Report back the lines in this listing that carry the string "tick".

**Records provided:**
--------------------------------------------------

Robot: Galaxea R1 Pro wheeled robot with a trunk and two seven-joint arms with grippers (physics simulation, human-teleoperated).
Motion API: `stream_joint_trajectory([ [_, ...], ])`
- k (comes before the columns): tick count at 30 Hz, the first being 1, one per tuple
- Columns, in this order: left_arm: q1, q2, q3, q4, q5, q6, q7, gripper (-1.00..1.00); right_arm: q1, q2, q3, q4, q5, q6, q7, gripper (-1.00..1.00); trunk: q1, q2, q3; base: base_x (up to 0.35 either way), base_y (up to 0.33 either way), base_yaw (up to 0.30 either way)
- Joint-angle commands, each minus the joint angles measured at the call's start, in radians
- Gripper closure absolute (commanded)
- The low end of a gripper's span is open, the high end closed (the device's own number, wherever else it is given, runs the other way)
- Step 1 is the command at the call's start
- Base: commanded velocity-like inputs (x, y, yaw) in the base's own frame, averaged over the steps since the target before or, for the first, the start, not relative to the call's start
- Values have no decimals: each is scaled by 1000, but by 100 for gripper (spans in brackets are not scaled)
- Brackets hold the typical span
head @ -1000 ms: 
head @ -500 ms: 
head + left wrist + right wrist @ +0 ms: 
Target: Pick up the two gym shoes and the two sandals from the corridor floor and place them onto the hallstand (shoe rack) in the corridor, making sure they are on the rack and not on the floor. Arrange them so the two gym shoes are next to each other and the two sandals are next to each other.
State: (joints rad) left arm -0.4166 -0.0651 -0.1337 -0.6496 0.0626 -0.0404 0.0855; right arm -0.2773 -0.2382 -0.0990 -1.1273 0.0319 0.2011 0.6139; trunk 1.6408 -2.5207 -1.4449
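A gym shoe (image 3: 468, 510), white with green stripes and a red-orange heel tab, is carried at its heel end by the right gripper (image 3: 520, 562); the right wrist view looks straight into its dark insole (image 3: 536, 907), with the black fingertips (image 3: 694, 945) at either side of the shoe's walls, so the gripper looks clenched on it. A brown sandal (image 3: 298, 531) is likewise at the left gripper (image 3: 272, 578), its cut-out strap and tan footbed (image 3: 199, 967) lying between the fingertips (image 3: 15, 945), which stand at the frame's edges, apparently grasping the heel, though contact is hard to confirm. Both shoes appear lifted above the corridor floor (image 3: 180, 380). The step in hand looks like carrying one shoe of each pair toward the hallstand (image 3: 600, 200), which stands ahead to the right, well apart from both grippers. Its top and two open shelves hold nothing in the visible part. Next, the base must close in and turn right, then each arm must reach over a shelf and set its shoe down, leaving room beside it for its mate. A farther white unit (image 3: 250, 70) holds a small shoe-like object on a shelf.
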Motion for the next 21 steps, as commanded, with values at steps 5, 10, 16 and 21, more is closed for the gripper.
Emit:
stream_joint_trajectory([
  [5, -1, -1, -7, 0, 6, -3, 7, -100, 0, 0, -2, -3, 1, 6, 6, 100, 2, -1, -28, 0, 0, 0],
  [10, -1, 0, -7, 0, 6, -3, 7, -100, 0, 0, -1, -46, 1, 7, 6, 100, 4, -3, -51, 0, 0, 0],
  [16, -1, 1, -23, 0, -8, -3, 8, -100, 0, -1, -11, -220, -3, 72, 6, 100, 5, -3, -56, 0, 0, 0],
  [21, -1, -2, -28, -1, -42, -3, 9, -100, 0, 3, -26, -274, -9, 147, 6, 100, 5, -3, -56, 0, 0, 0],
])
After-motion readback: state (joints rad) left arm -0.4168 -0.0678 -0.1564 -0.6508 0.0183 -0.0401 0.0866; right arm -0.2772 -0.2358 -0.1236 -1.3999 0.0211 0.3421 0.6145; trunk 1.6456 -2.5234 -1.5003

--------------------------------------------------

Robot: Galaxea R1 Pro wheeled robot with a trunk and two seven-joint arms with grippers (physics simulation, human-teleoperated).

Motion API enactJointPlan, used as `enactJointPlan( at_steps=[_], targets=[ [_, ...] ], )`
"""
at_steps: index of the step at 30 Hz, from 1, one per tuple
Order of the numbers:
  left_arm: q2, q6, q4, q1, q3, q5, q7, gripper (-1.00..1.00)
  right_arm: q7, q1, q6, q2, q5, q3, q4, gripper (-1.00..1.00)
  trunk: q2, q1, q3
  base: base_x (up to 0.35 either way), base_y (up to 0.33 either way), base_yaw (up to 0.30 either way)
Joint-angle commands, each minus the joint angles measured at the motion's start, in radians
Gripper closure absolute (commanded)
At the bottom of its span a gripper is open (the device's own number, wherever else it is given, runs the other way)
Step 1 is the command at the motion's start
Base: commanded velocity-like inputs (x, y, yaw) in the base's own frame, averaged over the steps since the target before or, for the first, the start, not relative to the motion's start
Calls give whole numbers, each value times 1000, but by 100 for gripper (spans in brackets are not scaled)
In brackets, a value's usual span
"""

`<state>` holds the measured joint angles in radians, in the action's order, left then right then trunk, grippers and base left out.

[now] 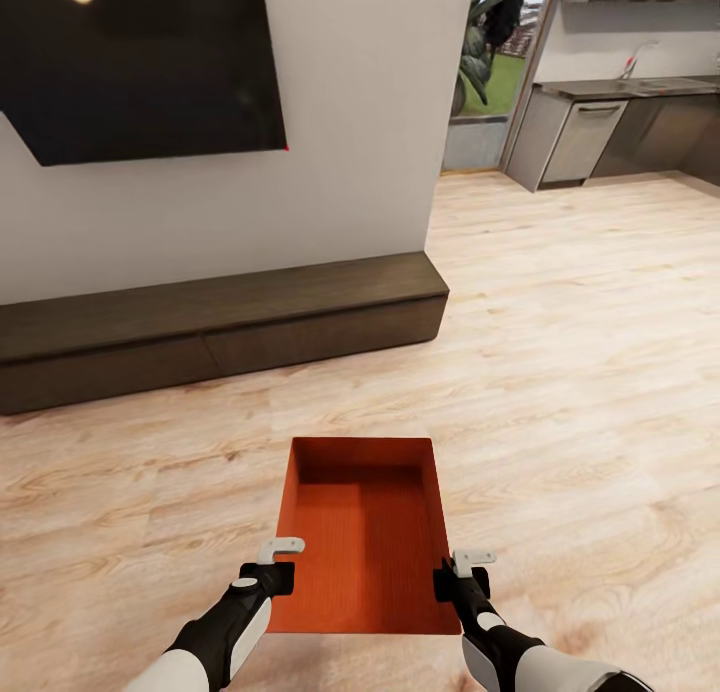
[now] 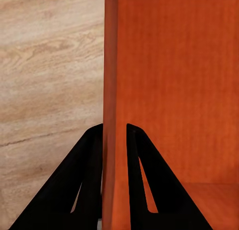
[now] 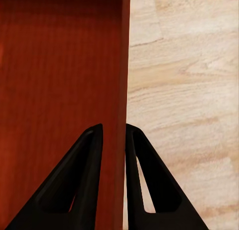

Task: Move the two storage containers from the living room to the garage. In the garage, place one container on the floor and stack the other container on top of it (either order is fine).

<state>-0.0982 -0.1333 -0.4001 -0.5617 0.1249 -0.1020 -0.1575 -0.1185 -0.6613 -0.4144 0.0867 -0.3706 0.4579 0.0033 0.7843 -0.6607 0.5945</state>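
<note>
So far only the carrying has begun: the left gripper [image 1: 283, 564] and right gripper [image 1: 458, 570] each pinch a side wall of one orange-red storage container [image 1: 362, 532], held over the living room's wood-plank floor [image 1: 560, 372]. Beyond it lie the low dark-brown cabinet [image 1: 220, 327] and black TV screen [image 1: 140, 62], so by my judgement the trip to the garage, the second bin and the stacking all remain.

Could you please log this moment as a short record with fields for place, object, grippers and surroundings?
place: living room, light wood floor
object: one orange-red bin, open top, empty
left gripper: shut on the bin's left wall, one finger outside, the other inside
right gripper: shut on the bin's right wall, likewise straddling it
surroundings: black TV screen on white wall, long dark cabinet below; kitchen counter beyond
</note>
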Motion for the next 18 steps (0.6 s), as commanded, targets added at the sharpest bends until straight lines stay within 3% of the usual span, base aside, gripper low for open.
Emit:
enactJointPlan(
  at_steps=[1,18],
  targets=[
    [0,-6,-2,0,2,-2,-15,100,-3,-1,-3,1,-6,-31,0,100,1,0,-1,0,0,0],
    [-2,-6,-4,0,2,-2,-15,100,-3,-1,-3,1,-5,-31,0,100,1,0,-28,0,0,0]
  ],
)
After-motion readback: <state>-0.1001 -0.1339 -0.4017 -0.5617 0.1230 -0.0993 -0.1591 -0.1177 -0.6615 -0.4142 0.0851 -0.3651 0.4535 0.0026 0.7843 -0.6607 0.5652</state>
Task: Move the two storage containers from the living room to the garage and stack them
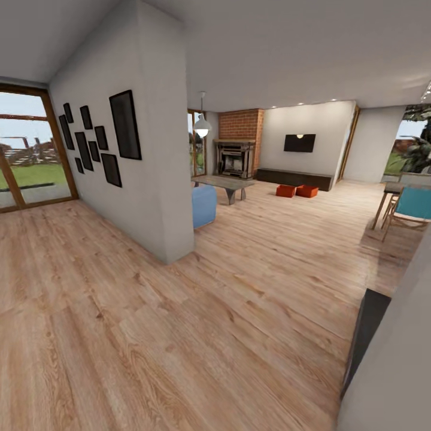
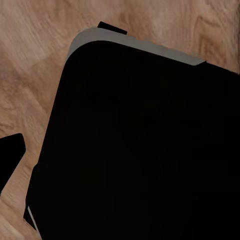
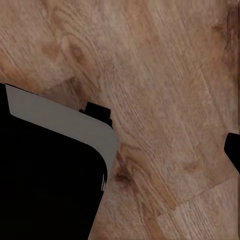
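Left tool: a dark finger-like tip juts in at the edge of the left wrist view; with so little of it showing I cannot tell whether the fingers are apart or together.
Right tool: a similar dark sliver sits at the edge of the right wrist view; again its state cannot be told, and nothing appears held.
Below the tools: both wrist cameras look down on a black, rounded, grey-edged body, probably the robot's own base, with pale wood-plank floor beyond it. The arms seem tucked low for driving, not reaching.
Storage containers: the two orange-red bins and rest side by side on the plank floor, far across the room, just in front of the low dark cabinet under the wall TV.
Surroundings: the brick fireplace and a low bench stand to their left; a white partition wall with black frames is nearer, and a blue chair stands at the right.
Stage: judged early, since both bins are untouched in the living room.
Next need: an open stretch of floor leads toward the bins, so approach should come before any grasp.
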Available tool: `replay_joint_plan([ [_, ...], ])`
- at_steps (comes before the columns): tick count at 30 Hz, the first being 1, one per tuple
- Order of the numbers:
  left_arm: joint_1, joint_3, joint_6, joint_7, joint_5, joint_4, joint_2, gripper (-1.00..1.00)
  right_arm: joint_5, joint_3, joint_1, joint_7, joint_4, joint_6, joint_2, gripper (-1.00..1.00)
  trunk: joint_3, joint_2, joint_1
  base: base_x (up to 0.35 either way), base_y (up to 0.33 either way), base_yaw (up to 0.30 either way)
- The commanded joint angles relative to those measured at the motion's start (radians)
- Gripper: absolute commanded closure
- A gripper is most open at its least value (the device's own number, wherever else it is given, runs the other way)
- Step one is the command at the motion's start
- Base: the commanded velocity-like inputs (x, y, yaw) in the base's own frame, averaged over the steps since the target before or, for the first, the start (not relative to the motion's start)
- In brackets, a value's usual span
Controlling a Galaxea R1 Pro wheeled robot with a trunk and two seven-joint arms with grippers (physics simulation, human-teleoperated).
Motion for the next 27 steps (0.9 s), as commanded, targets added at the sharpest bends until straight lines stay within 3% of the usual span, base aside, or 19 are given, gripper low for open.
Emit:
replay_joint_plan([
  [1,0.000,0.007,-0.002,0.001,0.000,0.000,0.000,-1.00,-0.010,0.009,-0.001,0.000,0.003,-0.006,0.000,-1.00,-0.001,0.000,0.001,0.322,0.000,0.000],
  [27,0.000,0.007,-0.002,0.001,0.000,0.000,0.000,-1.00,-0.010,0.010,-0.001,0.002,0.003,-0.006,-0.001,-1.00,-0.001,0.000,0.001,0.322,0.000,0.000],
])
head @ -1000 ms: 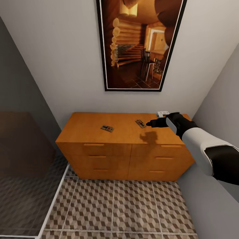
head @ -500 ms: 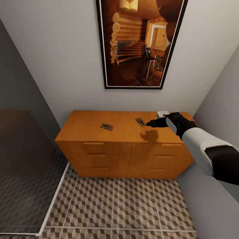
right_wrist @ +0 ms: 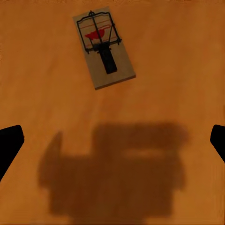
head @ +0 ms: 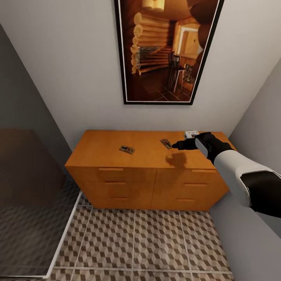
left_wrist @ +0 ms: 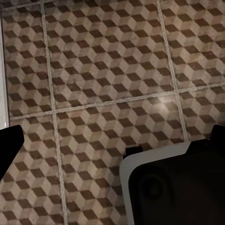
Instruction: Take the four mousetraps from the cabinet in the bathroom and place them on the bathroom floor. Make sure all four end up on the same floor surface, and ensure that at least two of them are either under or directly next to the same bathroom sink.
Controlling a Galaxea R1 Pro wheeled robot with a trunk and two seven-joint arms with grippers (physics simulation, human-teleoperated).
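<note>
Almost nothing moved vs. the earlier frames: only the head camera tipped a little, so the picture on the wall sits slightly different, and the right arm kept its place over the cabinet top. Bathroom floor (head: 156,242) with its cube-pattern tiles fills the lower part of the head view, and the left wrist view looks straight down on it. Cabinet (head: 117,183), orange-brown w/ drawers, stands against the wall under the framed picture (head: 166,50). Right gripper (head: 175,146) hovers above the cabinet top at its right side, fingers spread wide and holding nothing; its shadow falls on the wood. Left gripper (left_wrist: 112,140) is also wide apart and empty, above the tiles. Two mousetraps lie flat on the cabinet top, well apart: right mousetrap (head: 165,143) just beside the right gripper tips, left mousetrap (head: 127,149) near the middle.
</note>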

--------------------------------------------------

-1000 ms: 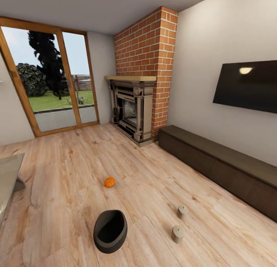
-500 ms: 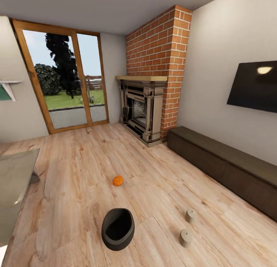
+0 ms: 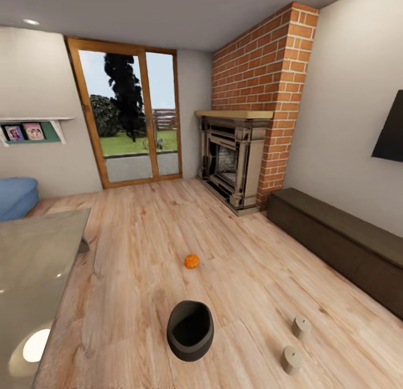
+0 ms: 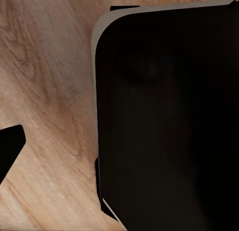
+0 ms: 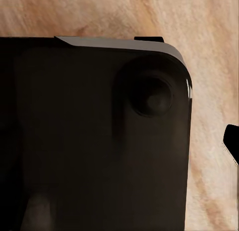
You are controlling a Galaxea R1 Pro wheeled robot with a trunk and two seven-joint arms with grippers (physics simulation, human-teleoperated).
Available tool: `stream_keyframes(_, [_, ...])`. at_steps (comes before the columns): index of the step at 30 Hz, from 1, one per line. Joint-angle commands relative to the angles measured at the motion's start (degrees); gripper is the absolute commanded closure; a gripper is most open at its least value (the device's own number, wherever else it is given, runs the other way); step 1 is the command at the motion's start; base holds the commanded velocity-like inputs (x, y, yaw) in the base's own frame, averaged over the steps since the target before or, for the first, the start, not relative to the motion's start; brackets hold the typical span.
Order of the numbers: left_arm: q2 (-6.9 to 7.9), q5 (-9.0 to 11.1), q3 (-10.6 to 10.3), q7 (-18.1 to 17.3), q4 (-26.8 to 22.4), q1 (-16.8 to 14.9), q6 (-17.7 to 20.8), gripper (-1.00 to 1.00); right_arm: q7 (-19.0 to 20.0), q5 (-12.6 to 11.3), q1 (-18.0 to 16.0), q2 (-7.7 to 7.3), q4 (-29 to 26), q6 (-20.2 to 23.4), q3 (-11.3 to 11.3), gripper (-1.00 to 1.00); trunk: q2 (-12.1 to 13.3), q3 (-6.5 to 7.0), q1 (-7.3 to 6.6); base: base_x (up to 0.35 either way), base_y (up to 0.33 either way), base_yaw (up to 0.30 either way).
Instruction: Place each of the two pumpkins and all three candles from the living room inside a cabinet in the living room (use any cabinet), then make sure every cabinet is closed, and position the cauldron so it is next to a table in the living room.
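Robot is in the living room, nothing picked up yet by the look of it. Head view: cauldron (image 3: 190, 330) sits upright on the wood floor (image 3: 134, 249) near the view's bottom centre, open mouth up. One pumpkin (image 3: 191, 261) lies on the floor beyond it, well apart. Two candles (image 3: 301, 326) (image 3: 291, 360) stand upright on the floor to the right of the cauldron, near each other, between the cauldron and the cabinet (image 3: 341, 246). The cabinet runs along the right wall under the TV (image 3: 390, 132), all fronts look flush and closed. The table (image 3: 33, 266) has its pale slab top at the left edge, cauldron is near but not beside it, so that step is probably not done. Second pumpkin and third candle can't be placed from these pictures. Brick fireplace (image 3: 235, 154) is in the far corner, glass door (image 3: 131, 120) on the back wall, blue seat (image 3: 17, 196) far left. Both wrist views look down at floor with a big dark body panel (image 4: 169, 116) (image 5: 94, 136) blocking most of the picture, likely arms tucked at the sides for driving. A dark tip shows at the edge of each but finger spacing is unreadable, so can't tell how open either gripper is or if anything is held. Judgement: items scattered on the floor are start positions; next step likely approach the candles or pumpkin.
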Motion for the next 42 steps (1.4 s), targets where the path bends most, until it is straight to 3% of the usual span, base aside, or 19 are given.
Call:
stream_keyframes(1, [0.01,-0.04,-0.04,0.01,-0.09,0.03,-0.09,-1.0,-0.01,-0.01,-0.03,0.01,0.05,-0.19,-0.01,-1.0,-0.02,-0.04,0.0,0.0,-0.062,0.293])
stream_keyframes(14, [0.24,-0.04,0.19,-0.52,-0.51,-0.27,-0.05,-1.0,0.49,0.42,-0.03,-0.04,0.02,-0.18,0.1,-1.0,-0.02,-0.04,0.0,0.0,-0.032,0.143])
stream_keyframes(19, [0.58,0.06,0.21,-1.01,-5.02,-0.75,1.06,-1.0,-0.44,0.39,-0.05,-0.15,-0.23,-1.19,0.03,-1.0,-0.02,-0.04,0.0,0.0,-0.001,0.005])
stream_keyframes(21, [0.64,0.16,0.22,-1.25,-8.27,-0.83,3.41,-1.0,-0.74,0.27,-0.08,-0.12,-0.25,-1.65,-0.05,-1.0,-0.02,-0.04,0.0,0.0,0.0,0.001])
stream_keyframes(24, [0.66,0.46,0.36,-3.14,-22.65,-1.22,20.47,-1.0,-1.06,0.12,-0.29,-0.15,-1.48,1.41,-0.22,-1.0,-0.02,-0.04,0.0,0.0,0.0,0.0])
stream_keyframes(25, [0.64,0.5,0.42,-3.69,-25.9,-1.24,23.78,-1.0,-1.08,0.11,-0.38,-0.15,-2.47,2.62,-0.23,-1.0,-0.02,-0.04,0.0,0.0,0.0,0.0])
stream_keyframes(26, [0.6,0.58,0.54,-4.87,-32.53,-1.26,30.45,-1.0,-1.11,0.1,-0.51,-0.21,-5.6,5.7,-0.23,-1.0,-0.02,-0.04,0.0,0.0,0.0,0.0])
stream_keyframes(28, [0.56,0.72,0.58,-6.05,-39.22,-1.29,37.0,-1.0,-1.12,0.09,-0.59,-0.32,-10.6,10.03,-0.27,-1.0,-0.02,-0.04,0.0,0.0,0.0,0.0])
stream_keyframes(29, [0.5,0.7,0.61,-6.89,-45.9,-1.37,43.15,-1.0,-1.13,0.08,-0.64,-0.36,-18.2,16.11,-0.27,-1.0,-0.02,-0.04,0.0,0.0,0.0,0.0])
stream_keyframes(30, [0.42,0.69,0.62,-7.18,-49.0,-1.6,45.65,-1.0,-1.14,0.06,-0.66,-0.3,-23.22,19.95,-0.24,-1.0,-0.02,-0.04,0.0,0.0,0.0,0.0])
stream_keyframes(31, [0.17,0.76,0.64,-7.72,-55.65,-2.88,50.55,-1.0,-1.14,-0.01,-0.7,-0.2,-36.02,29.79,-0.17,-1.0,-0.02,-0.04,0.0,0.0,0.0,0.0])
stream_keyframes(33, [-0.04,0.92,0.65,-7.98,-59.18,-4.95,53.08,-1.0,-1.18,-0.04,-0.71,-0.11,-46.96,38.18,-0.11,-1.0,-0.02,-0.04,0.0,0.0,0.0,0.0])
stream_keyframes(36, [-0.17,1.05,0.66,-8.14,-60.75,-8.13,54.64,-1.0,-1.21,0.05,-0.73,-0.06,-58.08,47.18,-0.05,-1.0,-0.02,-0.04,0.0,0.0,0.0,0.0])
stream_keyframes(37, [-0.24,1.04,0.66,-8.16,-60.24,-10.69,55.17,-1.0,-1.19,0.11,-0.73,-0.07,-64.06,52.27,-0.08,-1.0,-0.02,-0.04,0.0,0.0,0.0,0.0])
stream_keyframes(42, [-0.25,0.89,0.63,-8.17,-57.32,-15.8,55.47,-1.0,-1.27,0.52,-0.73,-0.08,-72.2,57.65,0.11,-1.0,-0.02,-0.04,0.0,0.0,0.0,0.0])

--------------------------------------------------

**Result:**
- k (comes before the columns): tick count at 30 Hz, the first being 1, one per tuple
- at_steps (comes before the columns): tick count at 30 Hz, the first being 1, one per tuple

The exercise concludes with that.